──────── Material for this task

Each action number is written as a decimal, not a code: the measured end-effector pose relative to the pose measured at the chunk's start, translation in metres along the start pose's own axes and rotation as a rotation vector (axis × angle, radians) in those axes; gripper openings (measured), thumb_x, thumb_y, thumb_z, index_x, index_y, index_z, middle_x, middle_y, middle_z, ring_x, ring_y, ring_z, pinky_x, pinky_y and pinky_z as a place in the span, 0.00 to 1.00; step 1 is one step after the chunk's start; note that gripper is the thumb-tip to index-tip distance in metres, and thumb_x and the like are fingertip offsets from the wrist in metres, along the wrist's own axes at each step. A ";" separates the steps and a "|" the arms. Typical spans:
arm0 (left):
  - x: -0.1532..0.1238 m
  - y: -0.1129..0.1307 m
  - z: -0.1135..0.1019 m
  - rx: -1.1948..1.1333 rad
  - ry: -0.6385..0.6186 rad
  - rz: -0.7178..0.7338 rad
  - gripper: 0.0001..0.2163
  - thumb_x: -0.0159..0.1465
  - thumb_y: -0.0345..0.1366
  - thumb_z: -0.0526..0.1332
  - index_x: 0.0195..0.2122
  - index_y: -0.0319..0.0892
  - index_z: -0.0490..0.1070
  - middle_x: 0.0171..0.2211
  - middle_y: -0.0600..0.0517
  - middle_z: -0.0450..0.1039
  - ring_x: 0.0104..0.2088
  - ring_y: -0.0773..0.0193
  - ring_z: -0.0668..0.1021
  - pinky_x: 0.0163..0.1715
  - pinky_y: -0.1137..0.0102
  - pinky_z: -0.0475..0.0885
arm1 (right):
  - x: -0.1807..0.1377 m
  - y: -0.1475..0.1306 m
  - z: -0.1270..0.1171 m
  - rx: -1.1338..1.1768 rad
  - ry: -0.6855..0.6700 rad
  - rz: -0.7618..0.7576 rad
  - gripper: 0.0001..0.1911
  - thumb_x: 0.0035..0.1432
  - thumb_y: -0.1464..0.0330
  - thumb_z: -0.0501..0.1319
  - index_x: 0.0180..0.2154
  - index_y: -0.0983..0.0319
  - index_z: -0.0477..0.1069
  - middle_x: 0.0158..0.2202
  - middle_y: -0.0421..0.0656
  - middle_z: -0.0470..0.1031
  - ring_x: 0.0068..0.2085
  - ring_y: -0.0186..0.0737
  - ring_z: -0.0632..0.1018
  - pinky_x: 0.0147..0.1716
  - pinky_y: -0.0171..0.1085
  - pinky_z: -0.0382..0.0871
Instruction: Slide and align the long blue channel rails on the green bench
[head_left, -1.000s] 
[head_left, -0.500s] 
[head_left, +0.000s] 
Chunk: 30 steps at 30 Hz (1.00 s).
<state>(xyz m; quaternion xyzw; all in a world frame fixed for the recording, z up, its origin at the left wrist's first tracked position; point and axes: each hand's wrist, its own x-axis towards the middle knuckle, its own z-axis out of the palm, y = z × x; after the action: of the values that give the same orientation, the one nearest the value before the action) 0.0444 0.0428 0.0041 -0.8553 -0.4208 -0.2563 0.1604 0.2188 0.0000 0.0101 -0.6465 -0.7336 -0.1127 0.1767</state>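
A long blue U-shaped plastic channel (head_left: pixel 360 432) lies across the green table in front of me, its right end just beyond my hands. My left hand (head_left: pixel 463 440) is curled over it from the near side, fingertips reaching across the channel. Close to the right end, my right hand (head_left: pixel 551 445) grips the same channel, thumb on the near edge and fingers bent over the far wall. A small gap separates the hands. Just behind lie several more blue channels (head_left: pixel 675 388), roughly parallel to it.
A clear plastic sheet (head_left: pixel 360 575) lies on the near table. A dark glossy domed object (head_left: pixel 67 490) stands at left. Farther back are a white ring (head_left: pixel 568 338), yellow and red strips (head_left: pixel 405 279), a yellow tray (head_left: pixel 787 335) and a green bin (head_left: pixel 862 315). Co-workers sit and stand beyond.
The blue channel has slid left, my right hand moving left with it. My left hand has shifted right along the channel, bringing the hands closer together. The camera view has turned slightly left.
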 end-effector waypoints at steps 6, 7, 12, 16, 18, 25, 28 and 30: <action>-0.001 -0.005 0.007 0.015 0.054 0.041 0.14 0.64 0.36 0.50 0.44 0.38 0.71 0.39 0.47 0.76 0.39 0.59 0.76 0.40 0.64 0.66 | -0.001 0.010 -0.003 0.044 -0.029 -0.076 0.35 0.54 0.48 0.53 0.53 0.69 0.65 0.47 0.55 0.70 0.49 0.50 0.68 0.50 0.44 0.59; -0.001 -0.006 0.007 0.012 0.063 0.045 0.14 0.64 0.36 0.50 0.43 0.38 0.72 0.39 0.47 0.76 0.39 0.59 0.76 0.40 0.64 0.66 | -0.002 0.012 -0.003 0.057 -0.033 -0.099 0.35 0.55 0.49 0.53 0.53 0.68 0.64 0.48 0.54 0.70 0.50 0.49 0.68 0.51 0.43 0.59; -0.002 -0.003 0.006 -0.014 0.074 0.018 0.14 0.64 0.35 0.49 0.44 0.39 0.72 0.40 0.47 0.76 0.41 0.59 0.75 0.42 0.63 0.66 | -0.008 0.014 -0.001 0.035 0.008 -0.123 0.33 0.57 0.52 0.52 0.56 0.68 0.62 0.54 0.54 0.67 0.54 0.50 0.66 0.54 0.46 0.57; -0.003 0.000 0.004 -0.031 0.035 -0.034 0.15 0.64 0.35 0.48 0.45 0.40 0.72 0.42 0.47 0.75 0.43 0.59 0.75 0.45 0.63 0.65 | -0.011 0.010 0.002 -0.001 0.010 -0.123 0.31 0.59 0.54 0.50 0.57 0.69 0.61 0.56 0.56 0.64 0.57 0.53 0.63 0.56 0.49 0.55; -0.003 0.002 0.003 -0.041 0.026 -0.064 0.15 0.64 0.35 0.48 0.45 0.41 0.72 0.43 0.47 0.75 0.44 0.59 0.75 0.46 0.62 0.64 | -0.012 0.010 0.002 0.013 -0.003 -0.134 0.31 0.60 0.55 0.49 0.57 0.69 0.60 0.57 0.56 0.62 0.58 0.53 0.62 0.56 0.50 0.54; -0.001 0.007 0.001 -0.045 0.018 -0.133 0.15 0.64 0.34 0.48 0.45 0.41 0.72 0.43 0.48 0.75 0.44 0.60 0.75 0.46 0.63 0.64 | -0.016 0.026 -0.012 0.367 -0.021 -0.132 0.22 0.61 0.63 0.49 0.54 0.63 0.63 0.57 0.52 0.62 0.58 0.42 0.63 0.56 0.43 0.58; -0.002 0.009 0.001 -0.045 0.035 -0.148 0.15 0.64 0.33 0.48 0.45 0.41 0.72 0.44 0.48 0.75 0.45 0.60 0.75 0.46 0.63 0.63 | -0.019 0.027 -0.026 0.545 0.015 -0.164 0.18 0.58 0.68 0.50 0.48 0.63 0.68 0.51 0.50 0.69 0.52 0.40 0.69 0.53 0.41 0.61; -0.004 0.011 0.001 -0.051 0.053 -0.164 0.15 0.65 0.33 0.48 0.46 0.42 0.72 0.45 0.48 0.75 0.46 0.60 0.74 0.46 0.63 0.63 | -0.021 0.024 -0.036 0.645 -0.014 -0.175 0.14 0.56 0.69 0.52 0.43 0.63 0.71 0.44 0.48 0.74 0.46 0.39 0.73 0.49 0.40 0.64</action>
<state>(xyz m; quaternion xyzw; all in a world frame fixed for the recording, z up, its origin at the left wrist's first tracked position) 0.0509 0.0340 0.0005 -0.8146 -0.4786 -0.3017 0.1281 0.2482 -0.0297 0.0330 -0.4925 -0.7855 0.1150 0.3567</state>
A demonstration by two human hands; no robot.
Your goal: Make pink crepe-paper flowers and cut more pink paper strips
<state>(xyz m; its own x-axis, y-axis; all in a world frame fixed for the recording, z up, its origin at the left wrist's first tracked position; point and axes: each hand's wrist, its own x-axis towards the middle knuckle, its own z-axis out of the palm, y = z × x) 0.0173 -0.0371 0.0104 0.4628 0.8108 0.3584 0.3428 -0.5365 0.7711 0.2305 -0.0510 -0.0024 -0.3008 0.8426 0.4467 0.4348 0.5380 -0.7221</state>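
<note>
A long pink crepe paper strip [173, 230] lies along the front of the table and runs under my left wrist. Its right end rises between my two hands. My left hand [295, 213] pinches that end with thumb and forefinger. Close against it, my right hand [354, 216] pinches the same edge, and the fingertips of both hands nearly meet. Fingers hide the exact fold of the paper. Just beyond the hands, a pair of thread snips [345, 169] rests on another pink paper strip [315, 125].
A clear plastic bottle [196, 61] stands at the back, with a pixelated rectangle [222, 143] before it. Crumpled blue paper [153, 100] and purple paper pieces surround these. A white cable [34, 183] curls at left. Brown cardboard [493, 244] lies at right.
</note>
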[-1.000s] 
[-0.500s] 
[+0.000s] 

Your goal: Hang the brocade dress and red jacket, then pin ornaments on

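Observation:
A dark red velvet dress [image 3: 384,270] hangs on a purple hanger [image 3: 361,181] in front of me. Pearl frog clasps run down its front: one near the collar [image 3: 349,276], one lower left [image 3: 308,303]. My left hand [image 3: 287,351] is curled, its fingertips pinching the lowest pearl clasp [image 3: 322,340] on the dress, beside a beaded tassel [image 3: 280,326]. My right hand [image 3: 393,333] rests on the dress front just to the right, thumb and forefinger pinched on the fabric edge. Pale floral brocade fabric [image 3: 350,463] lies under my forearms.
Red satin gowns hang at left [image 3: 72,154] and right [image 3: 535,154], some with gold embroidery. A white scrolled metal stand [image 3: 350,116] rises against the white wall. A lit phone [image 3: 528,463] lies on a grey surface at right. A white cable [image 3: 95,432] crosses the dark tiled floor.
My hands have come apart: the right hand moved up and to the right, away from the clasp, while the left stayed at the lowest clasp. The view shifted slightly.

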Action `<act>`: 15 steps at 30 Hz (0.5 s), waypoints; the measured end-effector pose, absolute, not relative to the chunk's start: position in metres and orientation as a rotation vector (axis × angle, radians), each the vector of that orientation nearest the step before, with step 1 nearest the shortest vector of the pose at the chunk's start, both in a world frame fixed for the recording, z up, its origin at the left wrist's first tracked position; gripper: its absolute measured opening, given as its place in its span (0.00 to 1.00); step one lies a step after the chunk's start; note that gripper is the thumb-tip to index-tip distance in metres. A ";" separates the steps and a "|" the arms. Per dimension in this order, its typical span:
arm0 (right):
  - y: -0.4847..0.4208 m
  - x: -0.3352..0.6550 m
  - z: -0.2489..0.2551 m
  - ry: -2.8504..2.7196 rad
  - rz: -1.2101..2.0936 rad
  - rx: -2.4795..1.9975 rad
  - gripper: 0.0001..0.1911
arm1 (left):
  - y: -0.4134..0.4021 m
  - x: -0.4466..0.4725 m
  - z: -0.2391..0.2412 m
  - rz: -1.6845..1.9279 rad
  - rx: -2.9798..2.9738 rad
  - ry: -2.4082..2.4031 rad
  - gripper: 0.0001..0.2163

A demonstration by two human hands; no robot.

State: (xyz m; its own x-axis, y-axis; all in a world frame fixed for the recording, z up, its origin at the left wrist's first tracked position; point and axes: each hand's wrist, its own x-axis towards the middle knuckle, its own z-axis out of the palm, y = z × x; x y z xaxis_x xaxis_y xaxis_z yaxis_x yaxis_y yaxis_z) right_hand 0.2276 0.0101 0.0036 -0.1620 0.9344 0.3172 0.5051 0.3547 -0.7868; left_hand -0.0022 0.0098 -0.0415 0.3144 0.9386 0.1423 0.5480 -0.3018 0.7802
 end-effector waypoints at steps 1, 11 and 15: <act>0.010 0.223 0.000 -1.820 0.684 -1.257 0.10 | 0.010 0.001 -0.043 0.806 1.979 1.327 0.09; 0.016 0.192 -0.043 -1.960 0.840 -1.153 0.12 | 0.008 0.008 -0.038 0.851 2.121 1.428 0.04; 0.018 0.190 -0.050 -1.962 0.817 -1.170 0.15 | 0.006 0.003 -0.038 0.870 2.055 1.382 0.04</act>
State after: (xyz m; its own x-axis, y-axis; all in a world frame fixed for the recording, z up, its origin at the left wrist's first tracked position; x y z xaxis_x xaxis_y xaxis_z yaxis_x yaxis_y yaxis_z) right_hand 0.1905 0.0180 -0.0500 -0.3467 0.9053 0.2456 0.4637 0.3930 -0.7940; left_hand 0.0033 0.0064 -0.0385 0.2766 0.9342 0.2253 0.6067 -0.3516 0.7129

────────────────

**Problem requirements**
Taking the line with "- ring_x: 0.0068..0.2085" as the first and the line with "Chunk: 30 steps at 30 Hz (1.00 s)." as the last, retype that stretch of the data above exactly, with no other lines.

**Solution to the problem**
  - ring_x: 0.0068..0.2085
  - ring_y: -0.0186..0.0737
  - ring_z: -0.0632..0.1018
  - pinky_x: 0.0147..0.1716
  - pinky_y: -0.0171..0.1085
  - pinky_z: -0.0382..0.0871
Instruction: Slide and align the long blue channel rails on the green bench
[head_left, -1.000s] 
[head_left, -0.500s] 
[head_left, +0.000s] 
Chunk: 30 steps at 30 Hz (1.00 s).

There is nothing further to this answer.